:: BRIEF ::
What you produce should be every line from the data that includes "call".

-- DATA follows --

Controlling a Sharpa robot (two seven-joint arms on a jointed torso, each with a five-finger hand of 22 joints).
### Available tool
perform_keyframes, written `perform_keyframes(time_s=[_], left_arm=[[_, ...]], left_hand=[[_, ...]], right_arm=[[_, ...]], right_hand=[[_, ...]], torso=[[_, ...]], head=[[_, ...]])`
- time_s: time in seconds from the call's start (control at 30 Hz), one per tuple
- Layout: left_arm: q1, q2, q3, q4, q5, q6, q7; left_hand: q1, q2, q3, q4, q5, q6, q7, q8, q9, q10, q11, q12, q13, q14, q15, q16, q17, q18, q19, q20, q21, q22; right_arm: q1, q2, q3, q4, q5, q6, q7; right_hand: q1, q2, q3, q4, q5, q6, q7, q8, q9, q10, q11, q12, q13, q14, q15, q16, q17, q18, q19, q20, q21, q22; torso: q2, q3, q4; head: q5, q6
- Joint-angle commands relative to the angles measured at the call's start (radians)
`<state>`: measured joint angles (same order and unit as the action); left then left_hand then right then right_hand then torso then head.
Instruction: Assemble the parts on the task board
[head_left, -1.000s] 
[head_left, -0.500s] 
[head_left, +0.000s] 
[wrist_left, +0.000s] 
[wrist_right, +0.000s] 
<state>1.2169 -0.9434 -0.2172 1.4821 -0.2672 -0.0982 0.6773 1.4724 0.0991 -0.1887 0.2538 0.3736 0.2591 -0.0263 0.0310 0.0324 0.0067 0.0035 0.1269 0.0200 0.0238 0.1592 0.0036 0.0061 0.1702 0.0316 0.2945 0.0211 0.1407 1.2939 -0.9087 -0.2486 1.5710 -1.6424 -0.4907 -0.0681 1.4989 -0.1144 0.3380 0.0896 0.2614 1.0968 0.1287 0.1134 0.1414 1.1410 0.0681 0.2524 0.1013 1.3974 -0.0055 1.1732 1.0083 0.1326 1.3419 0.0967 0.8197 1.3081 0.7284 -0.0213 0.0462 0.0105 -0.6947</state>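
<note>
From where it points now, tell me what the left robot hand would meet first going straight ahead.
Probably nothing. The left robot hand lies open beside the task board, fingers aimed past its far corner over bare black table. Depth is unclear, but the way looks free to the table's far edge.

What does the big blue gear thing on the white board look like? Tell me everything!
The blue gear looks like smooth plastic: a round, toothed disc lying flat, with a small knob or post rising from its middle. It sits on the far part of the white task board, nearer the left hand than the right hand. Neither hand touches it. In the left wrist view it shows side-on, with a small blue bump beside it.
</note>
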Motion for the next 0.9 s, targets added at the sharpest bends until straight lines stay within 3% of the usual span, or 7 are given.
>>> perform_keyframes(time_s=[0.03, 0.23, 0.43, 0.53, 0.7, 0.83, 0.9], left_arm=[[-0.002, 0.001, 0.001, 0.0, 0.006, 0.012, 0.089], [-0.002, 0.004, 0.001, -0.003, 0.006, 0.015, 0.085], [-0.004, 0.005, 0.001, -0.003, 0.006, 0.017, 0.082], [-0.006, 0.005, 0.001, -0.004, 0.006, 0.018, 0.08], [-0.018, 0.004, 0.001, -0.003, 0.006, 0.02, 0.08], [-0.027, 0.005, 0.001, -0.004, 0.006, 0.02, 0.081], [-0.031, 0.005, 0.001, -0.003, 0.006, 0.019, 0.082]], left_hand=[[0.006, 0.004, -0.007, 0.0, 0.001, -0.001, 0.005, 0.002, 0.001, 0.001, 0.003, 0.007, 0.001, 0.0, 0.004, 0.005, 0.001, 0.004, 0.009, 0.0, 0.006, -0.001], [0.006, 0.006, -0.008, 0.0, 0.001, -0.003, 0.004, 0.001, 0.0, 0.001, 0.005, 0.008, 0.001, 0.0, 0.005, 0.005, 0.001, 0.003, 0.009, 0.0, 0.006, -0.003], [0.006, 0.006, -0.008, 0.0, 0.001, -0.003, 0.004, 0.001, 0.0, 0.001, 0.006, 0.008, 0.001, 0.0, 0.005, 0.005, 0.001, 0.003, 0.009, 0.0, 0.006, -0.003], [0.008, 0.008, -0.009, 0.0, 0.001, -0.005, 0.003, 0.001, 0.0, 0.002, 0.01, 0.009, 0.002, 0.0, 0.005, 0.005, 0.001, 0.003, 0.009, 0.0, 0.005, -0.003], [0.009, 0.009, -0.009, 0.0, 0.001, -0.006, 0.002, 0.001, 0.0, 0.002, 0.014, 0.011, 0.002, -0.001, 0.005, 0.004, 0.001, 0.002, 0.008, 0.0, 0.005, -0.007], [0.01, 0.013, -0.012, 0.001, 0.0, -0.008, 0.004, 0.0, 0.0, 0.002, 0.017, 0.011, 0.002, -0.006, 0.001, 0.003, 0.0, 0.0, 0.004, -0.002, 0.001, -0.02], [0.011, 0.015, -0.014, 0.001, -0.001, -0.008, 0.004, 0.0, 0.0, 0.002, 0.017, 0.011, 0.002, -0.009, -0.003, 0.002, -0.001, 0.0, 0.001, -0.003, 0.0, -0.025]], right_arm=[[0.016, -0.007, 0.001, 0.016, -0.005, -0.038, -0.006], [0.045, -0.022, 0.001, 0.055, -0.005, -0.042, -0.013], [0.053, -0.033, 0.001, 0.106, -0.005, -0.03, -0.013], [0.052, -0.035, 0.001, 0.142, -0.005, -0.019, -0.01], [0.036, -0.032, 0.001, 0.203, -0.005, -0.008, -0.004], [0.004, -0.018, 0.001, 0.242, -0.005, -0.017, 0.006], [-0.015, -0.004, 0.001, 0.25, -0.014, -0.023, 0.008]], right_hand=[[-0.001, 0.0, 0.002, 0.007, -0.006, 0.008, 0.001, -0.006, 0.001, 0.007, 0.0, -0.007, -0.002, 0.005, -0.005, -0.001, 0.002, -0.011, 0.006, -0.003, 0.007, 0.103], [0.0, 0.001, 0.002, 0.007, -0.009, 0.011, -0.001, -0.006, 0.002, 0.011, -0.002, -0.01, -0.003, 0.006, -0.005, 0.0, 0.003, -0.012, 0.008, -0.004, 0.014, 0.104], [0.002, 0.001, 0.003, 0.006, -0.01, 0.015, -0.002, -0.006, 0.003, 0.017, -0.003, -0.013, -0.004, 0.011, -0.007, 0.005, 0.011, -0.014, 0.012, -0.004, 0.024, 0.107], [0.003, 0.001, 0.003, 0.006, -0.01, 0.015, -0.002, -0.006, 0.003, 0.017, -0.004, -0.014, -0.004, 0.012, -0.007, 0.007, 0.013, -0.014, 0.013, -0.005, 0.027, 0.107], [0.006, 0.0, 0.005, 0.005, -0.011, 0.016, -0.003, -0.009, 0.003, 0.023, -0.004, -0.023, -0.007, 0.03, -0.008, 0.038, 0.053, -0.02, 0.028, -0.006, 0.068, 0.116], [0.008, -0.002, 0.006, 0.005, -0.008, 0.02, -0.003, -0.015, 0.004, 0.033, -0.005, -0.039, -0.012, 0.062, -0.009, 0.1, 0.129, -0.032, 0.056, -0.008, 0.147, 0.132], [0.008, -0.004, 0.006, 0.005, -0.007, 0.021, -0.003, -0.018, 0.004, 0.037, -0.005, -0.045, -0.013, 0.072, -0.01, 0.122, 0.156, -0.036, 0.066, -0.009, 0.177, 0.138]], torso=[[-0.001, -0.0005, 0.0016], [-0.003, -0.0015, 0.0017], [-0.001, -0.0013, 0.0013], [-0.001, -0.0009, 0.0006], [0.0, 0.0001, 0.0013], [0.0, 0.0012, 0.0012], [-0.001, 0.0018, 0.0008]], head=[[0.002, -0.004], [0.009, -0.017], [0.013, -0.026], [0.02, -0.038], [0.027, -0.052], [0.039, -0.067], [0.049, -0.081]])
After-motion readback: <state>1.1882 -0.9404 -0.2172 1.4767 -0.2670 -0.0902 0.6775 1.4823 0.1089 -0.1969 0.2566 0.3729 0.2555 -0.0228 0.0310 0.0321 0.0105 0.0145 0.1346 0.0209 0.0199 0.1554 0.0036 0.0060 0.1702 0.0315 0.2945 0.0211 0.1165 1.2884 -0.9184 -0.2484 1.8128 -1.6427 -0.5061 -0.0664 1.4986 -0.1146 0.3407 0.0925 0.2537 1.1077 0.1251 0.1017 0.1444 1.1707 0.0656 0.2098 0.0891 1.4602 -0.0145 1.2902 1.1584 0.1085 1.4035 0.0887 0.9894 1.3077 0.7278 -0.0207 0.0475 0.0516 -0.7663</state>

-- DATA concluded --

:: ANSWER FOR THE TASK ::
- time_s: time in seconds from the call's start (control at 30 Hz), one per tuple
- Joint-angle commands relative to the angles measured at the call's start (radians)

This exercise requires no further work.